▸ **Directions**: The answer must give back every line of the data exactly, with no pictures.

▸ **Stored data**:
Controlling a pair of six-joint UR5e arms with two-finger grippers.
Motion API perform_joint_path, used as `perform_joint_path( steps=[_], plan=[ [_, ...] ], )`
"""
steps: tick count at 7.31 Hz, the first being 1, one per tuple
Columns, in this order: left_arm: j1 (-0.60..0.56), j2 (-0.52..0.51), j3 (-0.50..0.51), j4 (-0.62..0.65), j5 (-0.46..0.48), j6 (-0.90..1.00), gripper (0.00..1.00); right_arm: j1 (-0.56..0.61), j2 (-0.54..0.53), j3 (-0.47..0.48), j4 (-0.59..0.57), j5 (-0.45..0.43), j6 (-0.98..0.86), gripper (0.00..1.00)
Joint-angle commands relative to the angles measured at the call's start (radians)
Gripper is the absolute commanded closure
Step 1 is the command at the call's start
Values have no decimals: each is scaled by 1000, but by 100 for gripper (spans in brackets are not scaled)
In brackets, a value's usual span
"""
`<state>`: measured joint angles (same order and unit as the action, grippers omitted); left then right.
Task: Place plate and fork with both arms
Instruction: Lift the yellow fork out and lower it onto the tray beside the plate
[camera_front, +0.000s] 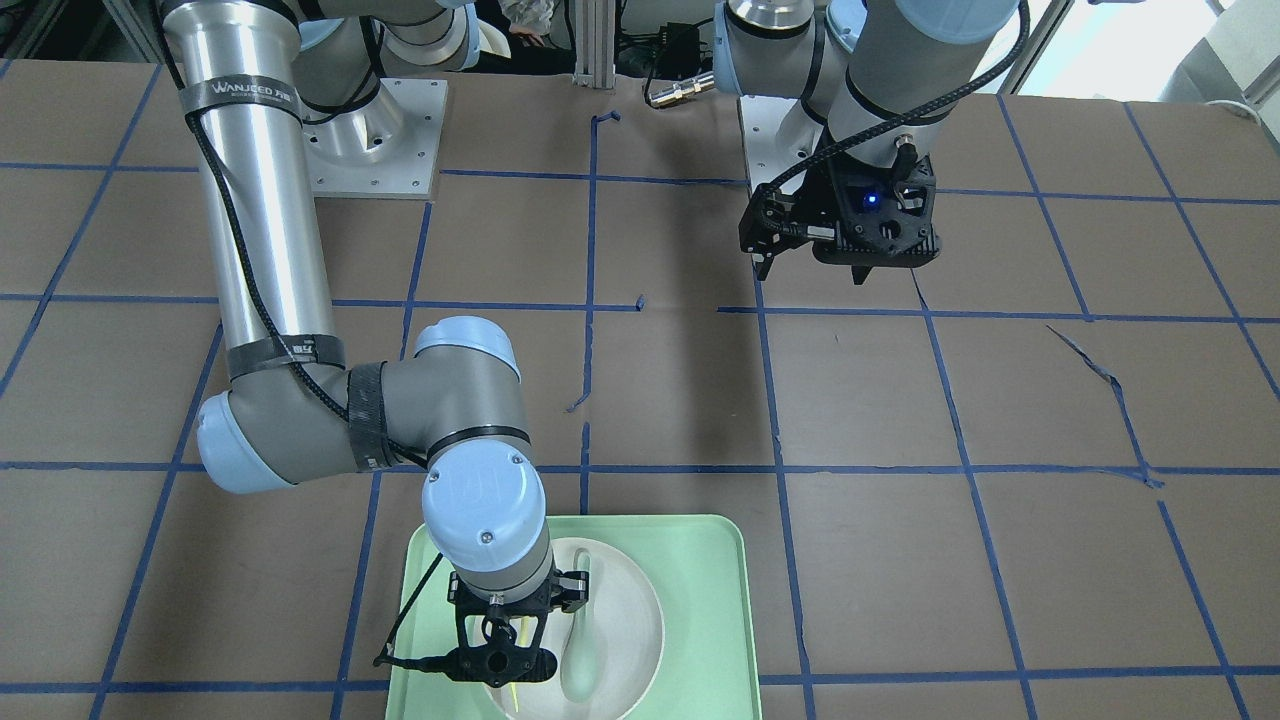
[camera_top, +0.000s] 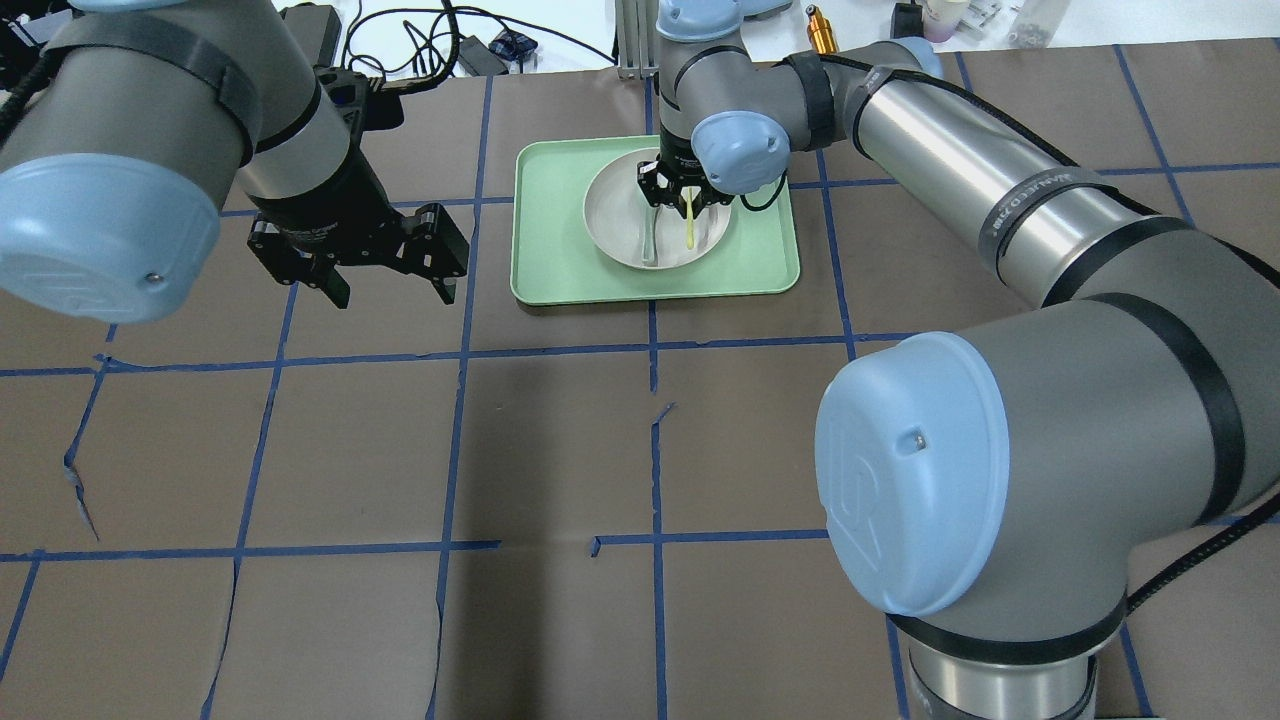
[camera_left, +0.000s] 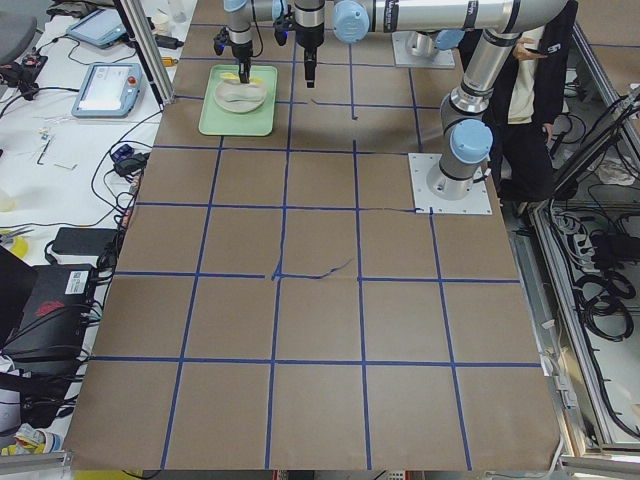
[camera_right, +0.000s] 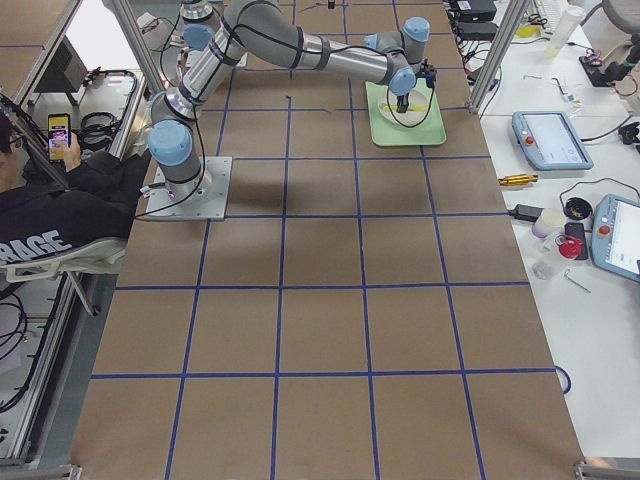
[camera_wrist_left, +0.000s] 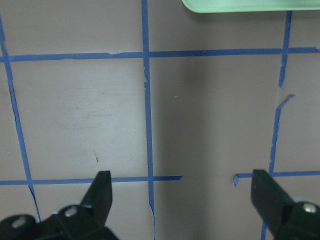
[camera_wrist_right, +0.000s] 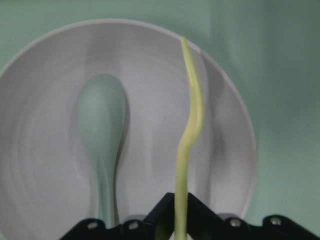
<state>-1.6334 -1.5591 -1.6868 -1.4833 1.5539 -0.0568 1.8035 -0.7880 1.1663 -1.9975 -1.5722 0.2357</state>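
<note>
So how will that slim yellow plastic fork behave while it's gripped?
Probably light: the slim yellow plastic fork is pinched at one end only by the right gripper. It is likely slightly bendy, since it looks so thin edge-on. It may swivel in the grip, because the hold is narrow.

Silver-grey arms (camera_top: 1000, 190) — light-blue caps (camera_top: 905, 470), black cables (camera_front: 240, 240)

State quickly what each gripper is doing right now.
The left gripper: open, holding nothing.
The right gripper: shut on the fork, over the plate.
</note>
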Motion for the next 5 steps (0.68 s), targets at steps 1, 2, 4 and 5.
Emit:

▸ **Result below**:
Controlling a pair of six-joint UR5e arms with two-finger grippers.
Motion API perform_joint_path, used as `perform_joint_path( steps=[_], plan=[ [_, ...] ], )`
"""
steps: tick count at 7.31 Hz, the first being 1, one per tuple
Columns, in this order: left_arm: j1 (-0.60..0.56), j2 (-0.52..0.51), j3 (-0.50..0.51), j4 (-0.62..0.65), j5 (-0.46..0.48), j6 (-0.90..1.00), gripper (0.00..1.00); right_arm: j1 (-0.56..0.61), j2 (-0.54..0.53), j3 (-0.47..0.48), j4 (-0.59..0.57), j5 (-0.45..0.43), j6 (-0.98..0.86), gripper (0.00..1.00)
Joint-angle commands relative to the angles measured at the call's start (radians)
Gripper is the absolute commanded closure
Step 1 is the command at the call's start
Values have no decimals: each is scaled by 1000, but by 100 for gripper (spans in brackets are not scaled)
In brackets, a value's usual span
"""
`<state>`: measured joint angles (same order and unit as the action, grippers omitted); left then right.
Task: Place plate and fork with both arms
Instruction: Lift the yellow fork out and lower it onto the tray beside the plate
[camera_front, +0.000s] 
[camera_top, +0.000s] 
[camera_left, +0.000s] 
[camera_right, +0.000s] 
[camera_wrist_left, +0.000s] 
[camera_wrist_right, +0.000s] 
<state>-1.6334 -1.5591 -1.6868 -1.4833 1.5539 -0.0568 1.8035 -0.7880 1.1663 -1.9975 -1.5722 0.2357</state>
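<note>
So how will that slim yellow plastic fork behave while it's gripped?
Probably light: the slim yellow plastic fork is pinched at one end only by the right gripper. It is likely slightly bendy, since it looks so thin edge-on. It may swivel in the grip, because the hold is narrow.

Silver-grey arms (camera_top: 1000, 190) — light-blue caps (camera_top: 905, 470), black cables (camera_front: 240, 240)

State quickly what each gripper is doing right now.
The left gripper: open, holding nothing.
The right gripper: shut on the fork, over the plate.
</note>
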Motion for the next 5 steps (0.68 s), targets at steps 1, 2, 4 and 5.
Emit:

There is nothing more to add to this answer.